Cat M1 and NB-IoT will also, unlike standard cellular, be able to work deep inside buildings, something that LoRa and Sigfox had regarded as a key advantage for their networks. In fact, LTE scores on most check points when compared with the unlicensed spectrum alternatives. As well as making use of an existing network, it can provide enhanced security for IoT applications as well as guaranteed quality of service.
Which LTE standard
As mentioned, Cat 1 is the correct choice if any type of voice needs to be supported and seamless mobility is required. It suits applications that have real-time aspects and need over-the-air updates. Cat 1 is also ready whereas M1 and NB-IoT are not yet deployed. M1 and NB-IoT are better suited for when the carrier is happy to split the ownership with other mobile network operators rather than having full control as with Cat 1. They are also not suitable for applications needing voice and seamless mobility, though M1 can handle limited mobility. However, if low cost and low power consumption are key requirements then either M1 or NB-IoT could be the perfect choice.
Choosing a module
Though modules are not yet available for the newer M1 and NB-IoT standards it is worth looking for a manufacturer, such as Gemalto, which already has Cat 1 modules available and has played an active role in 3GPP standardisation for these machine type communications (MTC). In fact, Gemalto was the first to market with LTE Cat 1 modules and has the broadest MTC portfolio with two platforms, plus a roadmap that takes it to Cat M and NB-IoT.
Figure 2: Machine type communications for new and existing marketsToday and tomorrow
Some markets, such as Australia, have already turned off the 2G service and the USA is likely to follow suit. In Europe many carriers have delayed 2G switch off until 2025. This means that 2G does not have a long-term future for IoT and M2M applications. LTE Cat 1 can provide this service though its high data rate and ability to handle voice means it is ‘overkill’ for many IoT deployments. That is why most will be pinning their hopes on M1 and NB-IoT, designed specifically for these uses.
The USA is the lead market for LTE and has a clear path with Cat 1 available, and M1 and NB-IoT to follow. Europe is more fragmented, with Cat 1 supported by existing LTE networks, some carriers, such as Swisscom, having committed to M1 and NB-IoT, and others such as Vodafone possibly deciding to skip M1 and move straight to NB-IoT. Russia and Latin America are likely to stick with 2G for some time.
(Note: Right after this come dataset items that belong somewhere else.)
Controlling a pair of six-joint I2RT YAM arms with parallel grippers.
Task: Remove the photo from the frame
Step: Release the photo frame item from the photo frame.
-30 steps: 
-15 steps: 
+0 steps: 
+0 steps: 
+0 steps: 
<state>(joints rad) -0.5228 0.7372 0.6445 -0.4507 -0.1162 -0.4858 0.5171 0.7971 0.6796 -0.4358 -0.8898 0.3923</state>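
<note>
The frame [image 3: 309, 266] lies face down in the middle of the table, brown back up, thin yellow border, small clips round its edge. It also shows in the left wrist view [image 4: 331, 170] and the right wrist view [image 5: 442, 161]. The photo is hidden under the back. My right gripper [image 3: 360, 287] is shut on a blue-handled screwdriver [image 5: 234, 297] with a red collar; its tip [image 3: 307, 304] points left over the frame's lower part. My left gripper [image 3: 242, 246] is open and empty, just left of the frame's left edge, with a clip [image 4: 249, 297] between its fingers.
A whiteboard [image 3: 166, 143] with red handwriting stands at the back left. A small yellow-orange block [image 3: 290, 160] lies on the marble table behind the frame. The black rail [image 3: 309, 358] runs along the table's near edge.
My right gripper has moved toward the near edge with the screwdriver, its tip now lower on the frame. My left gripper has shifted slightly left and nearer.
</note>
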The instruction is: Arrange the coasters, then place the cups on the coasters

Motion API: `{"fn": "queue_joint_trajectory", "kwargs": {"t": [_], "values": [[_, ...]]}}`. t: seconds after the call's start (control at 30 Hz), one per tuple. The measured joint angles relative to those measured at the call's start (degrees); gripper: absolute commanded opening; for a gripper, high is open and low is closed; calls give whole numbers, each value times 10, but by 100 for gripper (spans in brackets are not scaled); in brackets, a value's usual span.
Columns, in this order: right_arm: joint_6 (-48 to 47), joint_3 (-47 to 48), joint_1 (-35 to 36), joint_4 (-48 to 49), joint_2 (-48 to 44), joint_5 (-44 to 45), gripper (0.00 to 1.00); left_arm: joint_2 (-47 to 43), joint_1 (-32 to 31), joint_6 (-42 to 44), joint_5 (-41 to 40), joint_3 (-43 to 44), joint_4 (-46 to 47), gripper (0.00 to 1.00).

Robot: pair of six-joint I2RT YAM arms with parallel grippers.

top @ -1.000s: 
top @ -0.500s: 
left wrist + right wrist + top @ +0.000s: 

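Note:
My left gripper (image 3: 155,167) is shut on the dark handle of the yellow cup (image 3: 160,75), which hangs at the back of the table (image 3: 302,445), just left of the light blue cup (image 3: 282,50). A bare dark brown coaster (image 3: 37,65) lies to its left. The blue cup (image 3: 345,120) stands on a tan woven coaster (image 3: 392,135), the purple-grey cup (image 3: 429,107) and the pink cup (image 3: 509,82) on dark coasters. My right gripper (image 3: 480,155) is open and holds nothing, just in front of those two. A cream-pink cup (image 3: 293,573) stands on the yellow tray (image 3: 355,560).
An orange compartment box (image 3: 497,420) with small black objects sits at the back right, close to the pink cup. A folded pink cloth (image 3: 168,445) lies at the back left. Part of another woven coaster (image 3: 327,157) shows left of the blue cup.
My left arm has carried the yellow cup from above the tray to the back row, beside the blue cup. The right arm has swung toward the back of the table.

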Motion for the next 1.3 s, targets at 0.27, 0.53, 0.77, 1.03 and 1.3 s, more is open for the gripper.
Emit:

Korea is undecided on whether to go for M1, NB-IoT or both. China, on the other hand, is a clear leader on NB-IoT and Japan and Australia lead for M1; Korea, Japan and Australia support Cat 1. In Australia, Telstra and Vodafone have both announced plans for NB-IoT in 2018 or beyond.
Whereas 5G, when it arrives, will have MTC built-in, the timescale is uncertain and so for those looking at M2M and IoT in the near future, M1 and NB-IoT are the best options.
Figure 3: How to decide which LTE category suits the application
Andrew Pockson is divisional marketing manager at Anglia Components.